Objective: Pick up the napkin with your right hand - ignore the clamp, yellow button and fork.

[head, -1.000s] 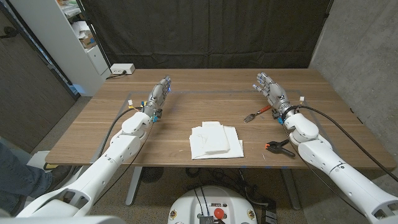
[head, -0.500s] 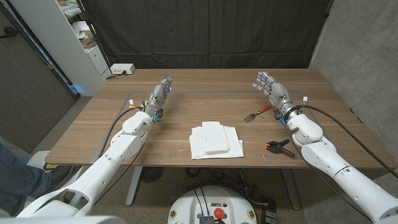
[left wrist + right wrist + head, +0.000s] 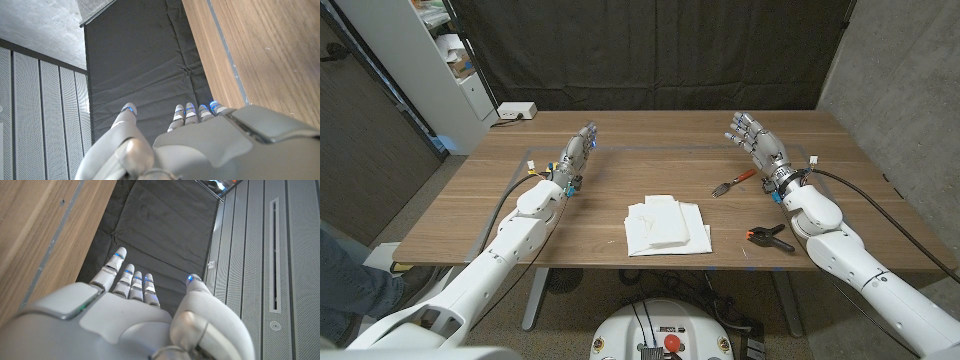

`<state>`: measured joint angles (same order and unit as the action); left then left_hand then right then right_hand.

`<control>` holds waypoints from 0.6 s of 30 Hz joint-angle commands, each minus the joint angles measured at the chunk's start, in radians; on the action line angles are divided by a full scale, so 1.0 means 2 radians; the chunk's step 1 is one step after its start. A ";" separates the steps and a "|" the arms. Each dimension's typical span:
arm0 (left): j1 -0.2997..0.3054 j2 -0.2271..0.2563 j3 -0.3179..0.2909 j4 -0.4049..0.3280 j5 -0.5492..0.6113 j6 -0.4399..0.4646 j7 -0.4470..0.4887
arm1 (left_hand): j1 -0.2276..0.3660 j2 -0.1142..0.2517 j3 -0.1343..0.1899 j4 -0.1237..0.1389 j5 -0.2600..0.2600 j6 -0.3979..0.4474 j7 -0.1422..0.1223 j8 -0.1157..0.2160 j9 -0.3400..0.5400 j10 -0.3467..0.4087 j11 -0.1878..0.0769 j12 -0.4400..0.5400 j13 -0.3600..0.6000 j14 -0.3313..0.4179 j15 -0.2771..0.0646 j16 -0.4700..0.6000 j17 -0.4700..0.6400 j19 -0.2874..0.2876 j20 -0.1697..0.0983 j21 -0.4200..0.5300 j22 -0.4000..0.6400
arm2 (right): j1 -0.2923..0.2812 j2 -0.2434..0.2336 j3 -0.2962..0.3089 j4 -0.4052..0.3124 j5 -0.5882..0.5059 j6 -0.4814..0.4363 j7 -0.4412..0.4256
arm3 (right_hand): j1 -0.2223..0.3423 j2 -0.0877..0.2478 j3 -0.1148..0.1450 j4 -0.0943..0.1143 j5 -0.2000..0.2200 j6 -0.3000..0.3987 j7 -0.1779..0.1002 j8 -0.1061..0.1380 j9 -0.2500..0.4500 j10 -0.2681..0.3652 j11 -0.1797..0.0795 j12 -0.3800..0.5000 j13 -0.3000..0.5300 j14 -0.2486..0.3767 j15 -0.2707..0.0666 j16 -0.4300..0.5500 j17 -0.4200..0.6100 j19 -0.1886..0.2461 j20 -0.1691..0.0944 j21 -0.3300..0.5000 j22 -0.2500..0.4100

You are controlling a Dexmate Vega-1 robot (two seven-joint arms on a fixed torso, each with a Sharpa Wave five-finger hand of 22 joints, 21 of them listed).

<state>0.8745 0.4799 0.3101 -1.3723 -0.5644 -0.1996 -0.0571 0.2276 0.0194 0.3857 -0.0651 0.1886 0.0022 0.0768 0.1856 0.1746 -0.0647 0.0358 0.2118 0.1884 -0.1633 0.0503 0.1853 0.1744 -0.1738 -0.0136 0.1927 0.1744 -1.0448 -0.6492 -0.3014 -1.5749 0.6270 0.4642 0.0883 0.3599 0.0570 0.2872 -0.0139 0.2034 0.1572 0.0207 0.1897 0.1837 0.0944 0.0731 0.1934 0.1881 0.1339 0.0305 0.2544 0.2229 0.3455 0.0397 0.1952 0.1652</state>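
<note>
wooden table (image 3: pixel 620 175), brown, long grain, set before a black curtain (image 3: pixel 650 55); concrete wall (image 3: pixel 900 70) to the right of the curtain, white shelving (image 3: pixel 440 60) to its left.

napkin (image 3: pixel 665 227): white, folded, several layers overlapping, lying flat near the front edge of the table at its middle. all places below given relative to the napkin.

right hand (image 3: pixel 756 143): well apart from the napkin, beyond it and toward the robot's right, raised over the far right part of the table. fingers spread and slightly curled, holding nothing. seen from behind in the right wrist view (image 3: pixel 135 315), fingertips (image 3: pixel 119 256) lit blue, pointing past the table edge at the curtain.

left hand (image 3: pixel 577 155): beyond the napkin and toward the robot's left, well apart from it. fingers extended and close together, holding nothing; whether touching the table cannot be told. seen from behind in the left wrist view (image 3: pixel 200 145), blue lights at the fingertips (image 3: pixel 186 106).

fork (image 3: pixel 730 184): red handle, metal tines, lying right of the napkin and a little beyond it, between napkin and right hand.

clamp (image 3: pixel 768 237): black with orange tips, lying right of the napkin, level with it, just beside the right forearm.

white box (image 3: pixel 516 111): at the far left corner of the table, well apart from the napkin.

writing, brands, labels: none legible on any item.
</note>
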 commanded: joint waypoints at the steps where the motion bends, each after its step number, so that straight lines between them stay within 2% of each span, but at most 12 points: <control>1: 0.003 0.006 -0.004 -0.004 -0.001 0.003 0.000 | 0.002 0.005 0.002 -0.003 0.000 0.003 0.000 0.003 0.001 0.001 0.000 0.002 0.001 0.001 0.001 0.002 0.001 -0.015 0.005 0.002 0.002 | -0.005 0.005 -0.002 -0.001 0.003 0.017 0.012 | 0.003 -0.001 0.000 -0.005 0.000 0.002 -0.007 0.004 0.003 0.004 -0.004 0.002 0.003 -0.001 0.004 -0.005 0.000 -0.004 0.002 -0.003 0.003; 5: -0.001 0.007 -0.003 -0.002 0.002 0.006 0.000 | 0.002 0.006 0.002 -0.003 0.000 0.004 -0.001 0.003 0.001 0.001 0.000 0.002 0.001 0.002 0.000 0.002 0.001 -0.015 0.006 0.002 0.002 | -0.002 0.012 -0.005 0.009 0.000 0.030 0.015 | 0.004 -0.001 0.000 -0.007 0.001 0.006 -0.010 0.005 0.003 0.010 -0.004 0.004 0.003 -0.018 0.009 -0.013 -0.001 -0.013 -0.002 -0.005 0.003; 18: -0.016 0.001 0.002 0.013 0.002 0.007 -0.010 | 0.003 0.008 0.003 -0.005 0.000 0.007 -0.002 0.003 0.001 0.000 -0.003 0.001 0.001 0.001 -0.005 0.001 0.001 -0.017 0.007 0.002 0.002 | -0.003 0.008 -0.009 0.013 -0.021 0.056 0.023 | 0.006 0.000 0.001 -0.010 0.002 0.015 -0.016 0.008 0.004 0.018 -0.006 0.006 0.003 -0.021 0.007 -0.016 -0.003 -0.015 -0.003 -0.004 0.003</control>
<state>0.8656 0.4887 0.3055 -1.3695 -0.5638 -0.1884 -0.0615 0.2310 0.0227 0.3897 -0.0695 0.1885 0.0074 0.0714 0.1855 0.1746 -0.0648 0.0358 0.2119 0.1884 -0.1578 0.0448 0.1852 0.1744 -0.1738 -0.0033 0.1927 0.1744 -1.0498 -0.6293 -0.3118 -1.5559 0.6149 0.5345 0.1207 0.3599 0.0570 0.2864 -0.0295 0.2034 0.1786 -0.0109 0.1973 0.1886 0.1234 0.0626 0.2012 0.1881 0.0889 0.0498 0.2196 0.2183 0.3148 0.0376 0.1875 0.1701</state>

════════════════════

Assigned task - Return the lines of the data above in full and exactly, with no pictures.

Your response -
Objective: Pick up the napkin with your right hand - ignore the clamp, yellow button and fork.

[head, -1.000s] 
[head, -0.500s] 
[left wrist + right wrist + head, +0.000s] 

`<state>`: measured joint angles (same order and unit as the action); left then left_hand then right then right_hand.

`<control>` holds waypoints from 0.6 s of 30 Hz joint-angle commands, each minus the joint angles measured at the chunk's start, in radians; on the action line angles are divided by a full scale, so 1.0 means 2 radians; the chunk's step 1 is one step after its start. A ";" separates the steps and a "|" the arms. Each dimension's typical span:
arm0 (left): j1 -0.2997..0.3054 j2 -0.2271..0.2563 j3 -0.3179..0.2909 j4 -0.4049..0.3280 j5 -0.5492..0.6113 j6 -0.4399..0.4646 j7 -0.4470..0.4887
arm1 (left_hand): j1 -0.2276..0.3660 j2 -0.1142..0.2517 j3 -0.1343..0.1899 j4 -0.1237..0.1389 j5 -0.2600..0.2600 j6 -0.3979..0.4474 j7 -0.1422..0.1223 j8 -0.1157..0.2160 j9 -0.3400..0.5400 j10 -0.3467..0.4087 j11 -0.1878..0.0769 j12 -0.4400..0.5400 j13 -0.3600..0.6000 j14 -0.3313..0.4179 j15 -0.2771..0.0646 j16 -0.4700..0.6000 j17 -0.4700..0.6400 j19 -0.2874..0.2876 j20 -0.1697..0.0983 j21 -0.4200..0.5300 j22 -0.4000..0.6400
arm2 (right): j1 -0.2923..0.2812 j2 -0.2434..0.2336 j3 -0.2962..0.3089 j4 -0.4052..0.3124 j5 -0.5882..0.5059 j6 -0.4814..0.4363 j7 -0.4412..0.4256
arm3 (right_hand): j1 -0.2223..0.3423 j2 -0.0877..0.2478 j3 -0.1148..0.1450 j4 -0.0943..0.1143 j5 -0.2000..0.2200 j6 -0.3000..0.3987 j7 -0.1779..0.1002 j8 -0.1061..0.1380 j9 -0.2500..0.4500 j10 -0.2681..0.3652 j11 -0.1797..0.0795 j12 -0.3800..0.5000 j13 -0.3000..0.5300 j14 -0.2486..0.3767 j15 -0.2707..0.0666 j16 -0.4300..0.5500 j17 -0.4200..0.6100 j19 -0.1886..0.2461 j20 -0.1691..0.0944 j21 -0.3300..0.5000 j22 -0.2500..0.4100

You are controlling a Dexmate Vega-1 robot (two seven-joint arms on a fixed torso, each with a Sharpa Wave five-finger hand of 22 joints, 21 of them listed).

<state>0.8745 0.4799 0.3101 -1.3723 -0.5644 -0.1996 -0.0571 0.2276 0.0194 0.3857 -0.0651 0.1886 0.0022 0.0768 0.1856 0.1746 -0.0647 0.0358 0.2118 0.1884 -0.1633 0.0503 0.1853 0.1744 -0.1738 -0.0136 0.1927 0.1744 -1.0448 -0.6492 -0.3014 -1.5749 0.6270 0.4642 0.0883 0.3599 0.0570 0.2872 -0.0139 0.2034 0.1572 0.0207 0.1897 0.1837 0.0944 0.0731 0.1934 0.1881 0.1339 0.0305 0.2544 0.2229 0.3455 0.0397 0.1952 0.1652</state>
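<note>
wooden table (image 3: pixel 620 175), brown, long grain, set before a black curtain (image 3: pixel 650 55); concrete wall (image 3: pixel 900 70) to the right of the curtain, white shelving (image 3: pixel 440 60) to its left.

napkin (image 3: pixel 665 227): white, folded, several layers overlapping, lying flat near the front edge of the table at its middle. all places below given relative to the napkin.

right hand (image 3: pixel 756 143): well apart from the napkin, beyond it and toward the robot's right, raised over the far right part of the table. fingers spread and slightly curled, holding nothing. seen from behind in the right wrist view (image 3: pixel 135 315), fingertips (image 3: pixel 119 256) lit blue, pointing past the table edge at the curtain.

left hand (image 3: pixel 577 155): beyond the napkin and toward the robot's left, well apart from it. fingers extended and close together, holding nothing; whether touching the table cannot be told. seen from behind in the left wrist view (image 3: pixel 200 145), blue lights at the fingertips (image 3: pixel 186 106).

fork (image 3: pixel 730 184): red handle, metal tines, lying right of the napkin and a little beyond it, between napkin and right hand.

clamp (image 3: pixel 768 237): black with orange tips, lying right of the napkin, level with it, just beside the right forearm.

white box (image 3: pixel 516 111): at the far left corner of the table, well apart from the napkin.

writing, brands, labels: none legible on any item.
</note>
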 commanded: joint waypoints at the steps where the motion bends, each after its step number, so that straight lines between them stay within 2% of each span, but at most 12 points: <control>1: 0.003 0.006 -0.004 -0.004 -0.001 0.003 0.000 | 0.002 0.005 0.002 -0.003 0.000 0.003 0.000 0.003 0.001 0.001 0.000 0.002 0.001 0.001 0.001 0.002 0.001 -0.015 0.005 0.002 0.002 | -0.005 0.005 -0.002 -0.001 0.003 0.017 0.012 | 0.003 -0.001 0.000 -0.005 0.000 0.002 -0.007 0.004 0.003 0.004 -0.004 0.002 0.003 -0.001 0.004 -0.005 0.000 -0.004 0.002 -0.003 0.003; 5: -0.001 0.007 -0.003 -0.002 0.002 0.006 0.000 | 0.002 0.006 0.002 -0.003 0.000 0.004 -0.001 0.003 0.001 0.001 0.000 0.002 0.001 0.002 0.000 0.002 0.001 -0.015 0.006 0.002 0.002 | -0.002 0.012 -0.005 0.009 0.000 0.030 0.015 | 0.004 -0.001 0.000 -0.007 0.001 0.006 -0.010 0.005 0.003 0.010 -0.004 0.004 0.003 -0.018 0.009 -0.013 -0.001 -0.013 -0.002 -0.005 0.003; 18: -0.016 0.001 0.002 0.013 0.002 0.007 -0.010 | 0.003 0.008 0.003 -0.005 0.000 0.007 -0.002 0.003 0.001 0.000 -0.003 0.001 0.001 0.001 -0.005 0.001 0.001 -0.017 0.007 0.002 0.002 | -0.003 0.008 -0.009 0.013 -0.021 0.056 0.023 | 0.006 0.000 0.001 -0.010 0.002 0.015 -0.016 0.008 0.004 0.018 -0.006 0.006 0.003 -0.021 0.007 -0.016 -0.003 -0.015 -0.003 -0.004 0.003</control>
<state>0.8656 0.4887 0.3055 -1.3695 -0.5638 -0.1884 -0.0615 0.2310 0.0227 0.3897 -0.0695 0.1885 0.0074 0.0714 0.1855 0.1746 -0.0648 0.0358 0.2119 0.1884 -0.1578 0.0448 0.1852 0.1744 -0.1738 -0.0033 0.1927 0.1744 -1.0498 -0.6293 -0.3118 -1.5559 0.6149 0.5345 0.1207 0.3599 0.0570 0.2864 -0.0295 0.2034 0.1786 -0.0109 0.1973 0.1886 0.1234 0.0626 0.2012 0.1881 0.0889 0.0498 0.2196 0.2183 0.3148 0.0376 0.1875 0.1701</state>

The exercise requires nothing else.